If it was me, and it won't be this year because my bines are shithouse grr... I'd be going for an APA with 60, 15 and 1 minute schedule so you can really get a good taste of what your hops are going to do. However, a 10 minute IPA would also be tempting...

Cheers, John.


----------



## Tony (27/2/11)

60, 15, 1........... mmmmmmmmmmmm

Id go 30 , 20, 10, 0.

Bitter, 1g/l, 2g/l, 3g/l


----------



## Malted (27/2/11)

Since my pallete is still an IBU wuss, I have today cooked up an APA-ish (instead of IPA) brew with 200g of fresh Chinook at 15 mins. A big mob of flowers act as a good trub trap! I was going to bitter with Magnum and flavour with Chinook but thought ah what the heck, try the fresh Chinook only. 

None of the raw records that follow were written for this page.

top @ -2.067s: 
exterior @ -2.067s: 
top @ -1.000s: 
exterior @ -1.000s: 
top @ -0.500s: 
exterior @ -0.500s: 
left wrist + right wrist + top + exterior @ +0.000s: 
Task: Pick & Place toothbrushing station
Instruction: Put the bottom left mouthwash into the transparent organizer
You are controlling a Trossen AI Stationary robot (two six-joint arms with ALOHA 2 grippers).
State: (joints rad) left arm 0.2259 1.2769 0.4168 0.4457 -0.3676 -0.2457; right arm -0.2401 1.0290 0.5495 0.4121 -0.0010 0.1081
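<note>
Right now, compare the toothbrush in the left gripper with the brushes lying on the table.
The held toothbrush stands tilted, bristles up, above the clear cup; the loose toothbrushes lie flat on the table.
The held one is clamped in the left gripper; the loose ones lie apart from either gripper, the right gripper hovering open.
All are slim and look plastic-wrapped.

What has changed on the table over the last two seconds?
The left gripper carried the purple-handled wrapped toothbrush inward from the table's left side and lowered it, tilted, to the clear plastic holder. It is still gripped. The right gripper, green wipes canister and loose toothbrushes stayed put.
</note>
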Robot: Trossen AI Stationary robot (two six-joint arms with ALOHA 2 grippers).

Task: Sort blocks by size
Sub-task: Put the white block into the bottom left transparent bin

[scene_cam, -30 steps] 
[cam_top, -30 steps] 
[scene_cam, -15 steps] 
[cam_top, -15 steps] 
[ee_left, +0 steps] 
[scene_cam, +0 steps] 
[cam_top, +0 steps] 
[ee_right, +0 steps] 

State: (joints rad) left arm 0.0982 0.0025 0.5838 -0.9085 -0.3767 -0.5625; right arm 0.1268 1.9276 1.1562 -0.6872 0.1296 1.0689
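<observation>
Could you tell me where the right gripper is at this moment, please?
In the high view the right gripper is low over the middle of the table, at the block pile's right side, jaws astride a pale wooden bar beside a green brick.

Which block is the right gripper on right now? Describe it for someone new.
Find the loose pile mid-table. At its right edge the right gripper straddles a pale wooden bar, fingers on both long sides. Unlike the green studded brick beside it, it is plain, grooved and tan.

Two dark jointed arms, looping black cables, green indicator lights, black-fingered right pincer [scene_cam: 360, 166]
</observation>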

If I say they're 9% AA (as per Mount Torrens Chinook), divide fresh weight by 5, and with 'dirty no chilling' (adjustment of +10 mins for IBU?) - I might have an equivalent of perhpas 40g at 25 mins and still be 7ish IBU points short of style minimum. I'm not trying to win anything, so out of style won't worry me. I'll taste it out of the fermenter and see if I need to do another boil and add to gain some IBU. 

I have 80g drying to add as a dry hop, I just didn't have the bollocks to throw the lot in the boil. Not a lot of flowers left on the bines, I kinda gave it a good going over today.


----------



## sink cut (1/3/11)

sort of on topic...

I also have just harvested my first year chinhooks in Kiama and am attempting to dry hops for the first time. I have had them on a screen next to a fan now for two days. It is very humid where I live and has been raining yesterday. So Far the appearance of the hops has not changed much during drying. The one stem i left on is still bending or creasing instead of snapping.

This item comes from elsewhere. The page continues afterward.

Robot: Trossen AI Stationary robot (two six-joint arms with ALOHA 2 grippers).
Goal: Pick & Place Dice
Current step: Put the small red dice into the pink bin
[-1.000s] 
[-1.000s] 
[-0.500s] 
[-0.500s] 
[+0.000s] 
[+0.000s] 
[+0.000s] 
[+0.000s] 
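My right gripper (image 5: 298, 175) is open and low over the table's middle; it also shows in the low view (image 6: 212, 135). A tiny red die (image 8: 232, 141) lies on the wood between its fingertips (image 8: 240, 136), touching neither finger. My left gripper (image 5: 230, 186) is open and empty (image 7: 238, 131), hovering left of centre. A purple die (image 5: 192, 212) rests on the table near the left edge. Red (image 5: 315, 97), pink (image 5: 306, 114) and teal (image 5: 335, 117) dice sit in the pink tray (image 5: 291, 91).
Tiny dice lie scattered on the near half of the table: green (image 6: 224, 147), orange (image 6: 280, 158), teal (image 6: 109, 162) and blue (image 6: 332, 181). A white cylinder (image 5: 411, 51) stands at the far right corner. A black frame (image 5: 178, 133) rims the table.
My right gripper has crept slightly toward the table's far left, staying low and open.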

I have a feeling my hops were already fairly dry when i picked them as i had to discard some brown ones. I harvested about 5Liters worth and they only weighed about 300gm,

Do you think they are already dry?


----------



## black_labb (2/3/11)

sink cut said:


> sort of on topic...
> 
> I also have just harvested my first year chinhooks in Kiama and am attempting to dry hops for the first time. I have had them on a screen next to a fan now for two days. It is very humid where I live and has been raining yesterday. So Far the appearance of the hops has not changed much during drying. The one stem i left on is still bending or creasing instead of snapping.
> 
> ...




from what I've read people dry their hops to a certain percentage of their original weight. I'm still waiting on my chinook that is still growing healthily and has only some tiny flower buds. The POR next to it (it the spot with more sun) got scorched and has a few flowers nearly ready to pick.


----------



## Lecterfan (3/3/11)

errr...let me just say that I sampled my LFPA using all homegrown chinook and cascade and I would like to acknowledge barls and drsmurto....it is remarkably similar to a cascade and motueka/b saaz match up (like a darker, maltier more aggro Tonys LCBA). Weird, unexpected but pleasant.

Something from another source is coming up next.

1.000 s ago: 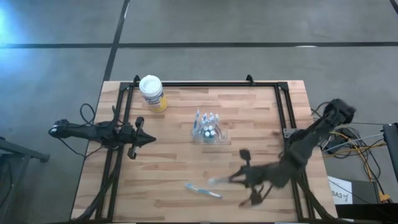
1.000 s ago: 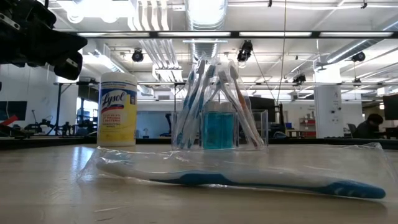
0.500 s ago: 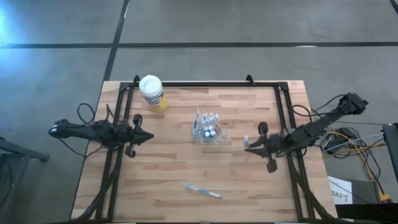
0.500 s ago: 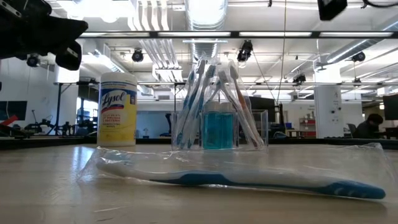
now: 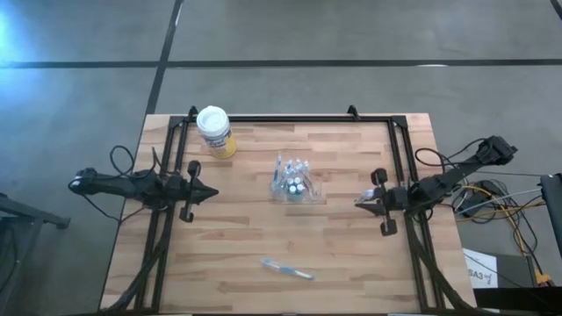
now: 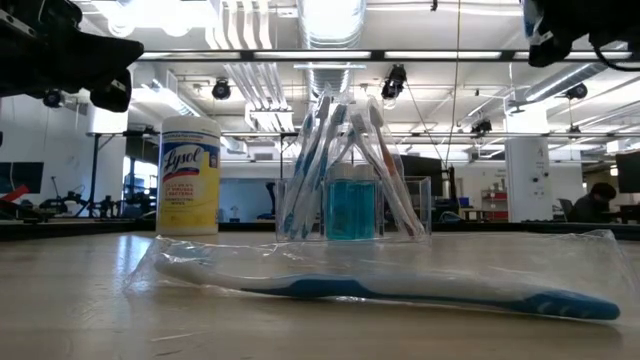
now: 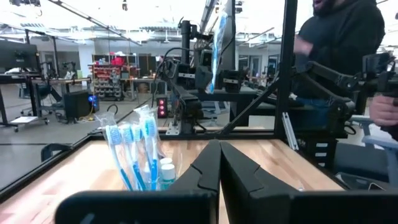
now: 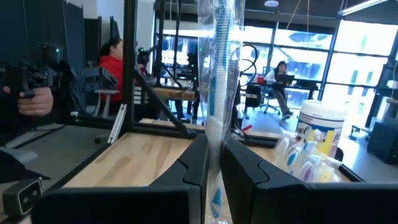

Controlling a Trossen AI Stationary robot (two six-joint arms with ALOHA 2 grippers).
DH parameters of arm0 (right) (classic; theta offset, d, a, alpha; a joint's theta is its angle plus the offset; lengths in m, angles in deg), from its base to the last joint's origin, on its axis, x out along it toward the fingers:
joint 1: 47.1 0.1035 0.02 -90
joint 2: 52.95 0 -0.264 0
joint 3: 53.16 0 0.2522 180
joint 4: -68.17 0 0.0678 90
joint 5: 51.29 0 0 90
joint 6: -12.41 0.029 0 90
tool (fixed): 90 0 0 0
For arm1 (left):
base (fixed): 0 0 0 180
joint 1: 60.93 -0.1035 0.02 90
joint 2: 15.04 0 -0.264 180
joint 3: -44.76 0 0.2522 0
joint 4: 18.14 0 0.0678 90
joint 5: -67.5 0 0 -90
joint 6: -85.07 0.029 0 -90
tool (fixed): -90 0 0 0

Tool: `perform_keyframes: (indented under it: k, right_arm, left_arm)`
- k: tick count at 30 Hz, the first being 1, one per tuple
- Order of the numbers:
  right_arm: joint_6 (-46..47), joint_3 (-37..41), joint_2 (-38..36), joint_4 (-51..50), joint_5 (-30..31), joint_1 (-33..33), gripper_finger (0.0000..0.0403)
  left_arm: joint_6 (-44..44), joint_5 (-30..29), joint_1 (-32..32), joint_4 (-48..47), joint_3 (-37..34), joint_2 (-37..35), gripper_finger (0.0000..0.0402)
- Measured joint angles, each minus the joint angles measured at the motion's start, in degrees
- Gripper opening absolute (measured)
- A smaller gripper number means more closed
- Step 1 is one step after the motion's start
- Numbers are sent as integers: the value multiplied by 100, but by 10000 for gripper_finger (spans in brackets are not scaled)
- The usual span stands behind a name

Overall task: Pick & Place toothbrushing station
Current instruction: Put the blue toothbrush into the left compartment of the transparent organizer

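Now: right hand [image 5: 362, 201] clenched on a bagged toothbrush [image 8: 221, 93]
Left hand [image 5: 211, 195] clenched, empty, left of the toothbrush holder [image 5: 296, 186]; another pouch [image 5: 287, 269] lies nearer the surface's [image 5: 351, 263] front edge.

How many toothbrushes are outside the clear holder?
2: one wrapped toothbrush lies on the table's near edge; another wrapped toothbrush hangs upright in the right gripper, right of the holder. None seem hidden.

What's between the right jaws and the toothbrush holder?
Bare wood, per the high view. The right gripper, shut on a wrapped toothbrush, sits beside the holder with only table between.
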Motion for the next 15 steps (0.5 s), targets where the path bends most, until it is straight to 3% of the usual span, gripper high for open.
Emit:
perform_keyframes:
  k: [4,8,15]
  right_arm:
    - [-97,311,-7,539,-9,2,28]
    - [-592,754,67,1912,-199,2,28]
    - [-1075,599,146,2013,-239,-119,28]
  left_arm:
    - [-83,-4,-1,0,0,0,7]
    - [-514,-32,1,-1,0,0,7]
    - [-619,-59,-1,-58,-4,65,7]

Gee I'm glad I bought 90gms of B Saaz when I've just picked, dried and vac sealed 700gms of homegrown chinook that tastes much the same.

Slightly OT but are there any other hop varieties that home growers use that are radically (and I would describe this difference as radical - no attack like chinook pellets has) different to what might be expected? I might even start a new thread on this - it has really taken me by surprise...like buying zucchini seed and growing pumpkin hee hee.


----------



## barls (3/3/11)

glad to hear its tasty. might have to play around with a few recipes i have.
my mt hood, its almost like a cross halfway between the german and the american version.
the only other one is wurtenburger, which is similar to tettenger but quite different as well.


----------



## Malted (3/3/11)

Fascinating stuff!
So a home grown Chinook could taste like a motueka/b saaz ?
This really ought to be a new thread: What home grown hops might actually taste like or resemble. 

I was told to expect that my homegrown Hersbrucker is much fruitier than what one would expect from commercial Hersbrucker. 

New growers, myself included have certain expectations that a particular variety may have characteristics such as the variety name would suggest. To know what expectations one should possibly have from home grown stuff really would be invaluable when deciding on what varities to get or what to use them for.


----------



## drsmurto (4/3/11)

Malted said:


> Fascinating stuff!
> So a home grown Chinook could taste like a motueka/b saaz ?
> This really ought to be a new thread: What home grown hops might actually taste like or resemble.



I've only been saying that for a few years now :icon_cheers: 

I thought I told you this when you took the chinook (and other) cuttings home? If i didnt i apologise.


----------



## Malted (4/3/11)

DrSmurto said:


> I've only been saying that for a few years now :icon_cheers:
> 
> I thought I told you this when you took the chinook (and other) cuttings home? If i didnt i apologise.




Verbal diarrhea response sent as a PM!


----------